> [EXERCISE DETAILS]:
From the first line to the last, print the records exactly.

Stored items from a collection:
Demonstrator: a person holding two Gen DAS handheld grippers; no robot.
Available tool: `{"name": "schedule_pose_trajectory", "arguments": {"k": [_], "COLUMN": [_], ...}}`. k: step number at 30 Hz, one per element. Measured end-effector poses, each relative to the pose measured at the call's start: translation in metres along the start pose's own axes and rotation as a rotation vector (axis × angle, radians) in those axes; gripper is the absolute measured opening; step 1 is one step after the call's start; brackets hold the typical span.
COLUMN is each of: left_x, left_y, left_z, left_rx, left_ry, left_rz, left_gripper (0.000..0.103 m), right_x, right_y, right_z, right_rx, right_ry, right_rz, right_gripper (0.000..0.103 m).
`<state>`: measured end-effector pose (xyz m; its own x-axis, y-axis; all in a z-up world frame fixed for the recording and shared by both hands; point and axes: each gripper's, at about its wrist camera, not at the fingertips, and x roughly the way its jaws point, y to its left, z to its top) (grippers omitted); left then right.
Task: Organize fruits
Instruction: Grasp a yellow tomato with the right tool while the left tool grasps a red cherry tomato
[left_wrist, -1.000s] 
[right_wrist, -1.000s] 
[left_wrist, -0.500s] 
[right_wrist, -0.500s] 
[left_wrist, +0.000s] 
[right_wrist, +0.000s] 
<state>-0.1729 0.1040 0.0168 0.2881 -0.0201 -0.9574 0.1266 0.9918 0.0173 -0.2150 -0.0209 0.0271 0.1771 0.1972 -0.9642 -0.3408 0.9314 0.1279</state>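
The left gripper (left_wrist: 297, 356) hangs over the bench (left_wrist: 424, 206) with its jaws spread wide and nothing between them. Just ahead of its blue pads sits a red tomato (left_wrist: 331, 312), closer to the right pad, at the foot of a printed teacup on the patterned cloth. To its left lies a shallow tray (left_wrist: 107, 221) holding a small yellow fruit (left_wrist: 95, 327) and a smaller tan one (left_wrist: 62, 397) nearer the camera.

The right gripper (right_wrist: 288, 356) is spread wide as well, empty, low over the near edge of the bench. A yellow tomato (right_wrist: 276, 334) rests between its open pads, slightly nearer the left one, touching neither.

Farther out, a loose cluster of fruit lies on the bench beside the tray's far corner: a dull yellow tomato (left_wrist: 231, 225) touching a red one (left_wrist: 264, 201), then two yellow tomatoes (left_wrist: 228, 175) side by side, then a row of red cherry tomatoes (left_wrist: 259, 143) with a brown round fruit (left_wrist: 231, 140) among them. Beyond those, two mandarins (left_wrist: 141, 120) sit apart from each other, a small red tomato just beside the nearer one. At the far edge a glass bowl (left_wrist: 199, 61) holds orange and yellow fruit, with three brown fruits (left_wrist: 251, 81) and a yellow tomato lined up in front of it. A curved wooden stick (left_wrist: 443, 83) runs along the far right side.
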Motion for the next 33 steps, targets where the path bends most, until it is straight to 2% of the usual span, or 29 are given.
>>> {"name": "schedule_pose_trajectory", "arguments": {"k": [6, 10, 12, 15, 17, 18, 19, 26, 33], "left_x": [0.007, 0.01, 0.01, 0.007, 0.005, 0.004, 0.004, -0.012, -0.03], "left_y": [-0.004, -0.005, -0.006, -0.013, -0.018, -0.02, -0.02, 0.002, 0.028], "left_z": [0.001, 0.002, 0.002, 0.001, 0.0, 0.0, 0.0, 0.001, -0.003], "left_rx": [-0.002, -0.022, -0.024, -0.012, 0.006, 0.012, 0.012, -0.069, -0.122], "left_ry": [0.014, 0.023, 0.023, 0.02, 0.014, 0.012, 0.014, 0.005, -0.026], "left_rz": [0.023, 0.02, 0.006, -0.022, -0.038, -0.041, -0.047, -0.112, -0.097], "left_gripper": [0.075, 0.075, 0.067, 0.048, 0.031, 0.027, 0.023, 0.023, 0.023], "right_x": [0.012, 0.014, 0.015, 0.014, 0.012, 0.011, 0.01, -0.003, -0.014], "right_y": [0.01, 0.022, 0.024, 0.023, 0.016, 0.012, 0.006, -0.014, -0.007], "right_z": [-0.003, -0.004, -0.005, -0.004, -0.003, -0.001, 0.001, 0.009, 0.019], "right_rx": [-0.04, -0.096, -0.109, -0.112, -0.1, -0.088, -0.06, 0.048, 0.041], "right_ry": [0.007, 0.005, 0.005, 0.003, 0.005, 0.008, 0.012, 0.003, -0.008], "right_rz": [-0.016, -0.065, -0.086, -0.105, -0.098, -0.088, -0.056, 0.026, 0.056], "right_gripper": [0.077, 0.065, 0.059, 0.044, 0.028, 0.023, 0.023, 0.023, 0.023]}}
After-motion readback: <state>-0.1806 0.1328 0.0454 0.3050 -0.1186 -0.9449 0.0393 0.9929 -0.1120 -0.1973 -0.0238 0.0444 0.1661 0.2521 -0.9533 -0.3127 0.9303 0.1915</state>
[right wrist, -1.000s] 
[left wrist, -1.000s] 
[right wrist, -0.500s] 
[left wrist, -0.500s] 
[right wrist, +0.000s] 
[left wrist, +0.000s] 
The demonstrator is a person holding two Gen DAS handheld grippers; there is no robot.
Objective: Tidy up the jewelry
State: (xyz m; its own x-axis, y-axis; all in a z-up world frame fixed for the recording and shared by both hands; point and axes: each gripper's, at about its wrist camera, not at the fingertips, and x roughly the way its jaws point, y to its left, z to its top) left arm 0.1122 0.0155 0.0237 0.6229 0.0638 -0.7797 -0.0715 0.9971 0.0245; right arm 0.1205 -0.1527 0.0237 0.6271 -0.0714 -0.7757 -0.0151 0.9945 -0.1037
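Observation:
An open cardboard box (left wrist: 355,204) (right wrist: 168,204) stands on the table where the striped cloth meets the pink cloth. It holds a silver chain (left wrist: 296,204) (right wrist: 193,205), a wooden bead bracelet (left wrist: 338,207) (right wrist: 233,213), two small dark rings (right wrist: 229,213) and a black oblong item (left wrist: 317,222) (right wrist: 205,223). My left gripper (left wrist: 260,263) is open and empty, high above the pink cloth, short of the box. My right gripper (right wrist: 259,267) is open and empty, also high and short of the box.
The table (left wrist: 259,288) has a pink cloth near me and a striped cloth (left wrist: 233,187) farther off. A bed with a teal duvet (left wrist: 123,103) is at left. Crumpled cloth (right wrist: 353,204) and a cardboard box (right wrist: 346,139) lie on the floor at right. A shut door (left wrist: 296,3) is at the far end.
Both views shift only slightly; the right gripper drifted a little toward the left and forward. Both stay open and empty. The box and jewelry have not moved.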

> [TASK SOLUTION]:
Demonstrator: a person holding two Gen DAS handheld grippers; no robot.
Available tool: `{"name": "schedule_pose_trajectory", "arguments": {"k": [_], "COLUMN": [_], ...}}`. k: step number at 30 Hz, one per element. Measured end-effector poses, each relative to the pose measured at the call's start: translation in metres along the start pose's own axes and rotation as a rotation vector (axis × angle, radians) in those axes; gripper is the absolute measured opening; step 1 is one step after the call's start; brackets hold the typical span.
COLUMN is each of: left_x, left_y, left_z, left_rx, left_ry, left_rz, left_gripper (0.000..0.103 m), right_x, right_y, right_z, right_rx, right_ry, right_rz, right_gripper (0.000..0.103 m).
`<state>`: measured end-effector pose (xyz m; its own x-axis, y-axis; all in a z-up world frame fixed for the recording and shared by both hands; point and axes: each gripper's, at about its wrist camera, not at the fingertips, and x roughly the way its jaws point, y to its left, z to its top) (grippers omitted); left then right.
Task: Organize fruits
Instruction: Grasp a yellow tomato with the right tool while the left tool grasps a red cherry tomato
[left_wrist, -1.000s] 
[right_wrist, -1.000s] 
[left_wrist, -0.500s] 
[right_wrist, -0.500s] 
[left_wrist, +0.000s] 
[right_wrist, +0.000s] 
<state>-0.1729 0.1040 0.0168 0.2881 -0.0201 -0.9574 0.1266 0.9918 0.0173 -0.2150 -0.0209 0.0271 0.1771 0.1972 -0.9642 -0.3408 0.9314 0.1279</state>
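The left gripper (left_wrist: 297, 356) hangs over the bench (left_wrist: 424, 206) with its jaws spread wide and nothing between them. Just ahead of its blue pads sits a red tomato (left_wrist: 331, 312), closer to the right pad, at the foot of a printed teacup on the patterned cloth. To its left lies a shallow tray (left_wrist: 107, 221) holding a small yellow fruit (left_wrist: 95, 327) and a smaller tan one (left_wrist: 62, 397) nearer the camera.

The right gripper (right_wrist: 288, 356) is spread wide as well, empty, low over the near edge of the bench. A yellow tomato (right_wrist: 276, 334) rests between its open pads, slightly nearer the left one, touching neither.

Farther out, a loose cluster of fruit lies on the bench beside the tray's far corner: a dull yellow tomato (left_wrist: 231, 225) touching a red one (left_wrist: 264, 201), then two yellow tomatoes (left_wrist: 228, 175) side by side, then a row of red cherry tomatoes (left_wrist: 259, 143) with a brown round fruit (left_wrist: 231, 140) among them. Beyond those, two mandarins (left_wrist: 141, 120) sit apart from each other, a small red tomato just beside the nearer one. At the far edge a glass bowl (left_wrist: 199, 61) holds orange and yellow fruit, with three brown fruits (left_wrist: 251, 81) and a yellow tomato lined up in front of it. A curved wooden stick (left_wrist: 443, 83) runs along the far right side.
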Motion for the next 33 steps, targets where the path bends most, until it is straight to 2% of the usual span, or 29 are given.
>>> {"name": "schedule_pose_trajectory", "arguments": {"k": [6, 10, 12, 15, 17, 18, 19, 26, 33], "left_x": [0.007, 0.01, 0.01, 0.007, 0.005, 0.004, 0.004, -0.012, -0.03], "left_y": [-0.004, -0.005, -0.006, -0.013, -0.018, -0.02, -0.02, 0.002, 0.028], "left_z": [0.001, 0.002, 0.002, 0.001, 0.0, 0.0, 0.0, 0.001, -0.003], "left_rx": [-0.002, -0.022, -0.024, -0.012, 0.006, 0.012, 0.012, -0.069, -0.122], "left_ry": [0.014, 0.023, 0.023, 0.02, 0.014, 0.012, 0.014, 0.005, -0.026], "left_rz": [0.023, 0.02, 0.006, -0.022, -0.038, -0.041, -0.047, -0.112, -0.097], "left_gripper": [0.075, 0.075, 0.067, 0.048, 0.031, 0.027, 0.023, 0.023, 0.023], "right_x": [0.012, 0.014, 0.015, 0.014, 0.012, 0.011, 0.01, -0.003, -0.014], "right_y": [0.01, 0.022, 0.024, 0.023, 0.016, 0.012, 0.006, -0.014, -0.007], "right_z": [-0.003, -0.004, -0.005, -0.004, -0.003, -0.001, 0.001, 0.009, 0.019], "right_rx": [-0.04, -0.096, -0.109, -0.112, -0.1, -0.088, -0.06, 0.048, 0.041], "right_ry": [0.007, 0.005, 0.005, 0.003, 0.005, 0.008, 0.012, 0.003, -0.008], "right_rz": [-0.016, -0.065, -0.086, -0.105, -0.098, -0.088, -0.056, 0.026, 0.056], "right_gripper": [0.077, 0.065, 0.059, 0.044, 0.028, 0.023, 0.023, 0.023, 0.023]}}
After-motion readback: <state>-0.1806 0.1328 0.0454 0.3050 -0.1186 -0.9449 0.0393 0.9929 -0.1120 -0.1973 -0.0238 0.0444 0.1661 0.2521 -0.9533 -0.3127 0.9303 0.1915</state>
[right wrist, -1.000s] 
[left wrist, -1.000s] 
[right wrist, -0.500s] 
[left wrist, -0.500s] 
[right wrist, +0.000s] 
[left wrist, +0.000s] 
The demonstrator is a person holding two Gen DAS handheld grippers; there is no robot.
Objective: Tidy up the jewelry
State: (xyz m; its own x-axis, y-axis; all in a z-up world frame fixed for the recording and shared by both hands; point and axes: each gripper's, at about its wrist camera, not at the fingertips, and x roughly the way its jaws point, y to its left, z to its top) left arm 0.1122 0.0155 0.0237 0.6229 0.0638 -0.7797 -0.0715 0.9971 0.0245; right arm 0.1205 -0.1527 0.0237 0.6271 -0.0714 -0.7757 -0.0151 0.9945 -0.1037
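Observation:
An open cardboard box (left wrist: 355,204) (right wrist: 168,204) stands on the table where the striped cloth meets the pink cloth. It holds a silver chain (left wrist: 296,204) (right wrist: 193,205), a wooden bead bracelet (left wrist: 338,207) (right wrist: 233,213), two small dark rings (right wrist: 229,213) and a black oblong item (left wrist: 317,222) (right wrist: 205,223). My left gripper (left wrist: 260,263) is open and empty, high above the pink cloth, short of the box. My right gripper (right wrist: 259,267) is open and empty, also high and short of the box.
The table (left wrist: 259,288) has a pink cloth near me and a striped cloth (left wrist: 233,187) farther off. A bed with a teal duvet (left wrist: 123,103) is at left. Crumpled cloth (right wrist: 353,204) and a cardboard box (right wrist: 346,139) lie on the floor at right. A shut door (left wrist: 296,3) is at the far end.
Both views shift only slightly; the right gripper drifted a little toward the left and forward. Both stay open and empty. The box and jewelry have not moved.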

What the exercise asked for is now done.